INSTRUCTIONS TO FOLLOW — All the data below should be printed again without a single difference.
------ STORED DATA ------
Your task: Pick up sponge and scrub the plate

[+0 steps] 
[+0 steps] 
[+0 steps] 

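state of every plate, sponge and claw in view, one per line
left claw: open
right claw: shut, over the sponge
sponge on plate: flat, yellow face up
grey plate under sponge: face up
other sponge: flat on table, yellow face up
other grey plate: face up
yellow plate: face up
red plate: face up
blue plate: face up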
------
FINISHED EXERCISE —
Your task: Pick up sponge and scrub the plate

[+0 steps] 
[+0 steps] 
[+0 steps] 

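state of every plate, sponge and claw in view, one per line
left claw: open
right claw: shut, over the sponge
sponge on plate: flat, yellow face up
grey plate under sponge: face up
other sponge: flat on table, yellow face up
other grey plate: face up
yellow plate: face up
red plate: face up
blue plate: face up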

No additional output will be given.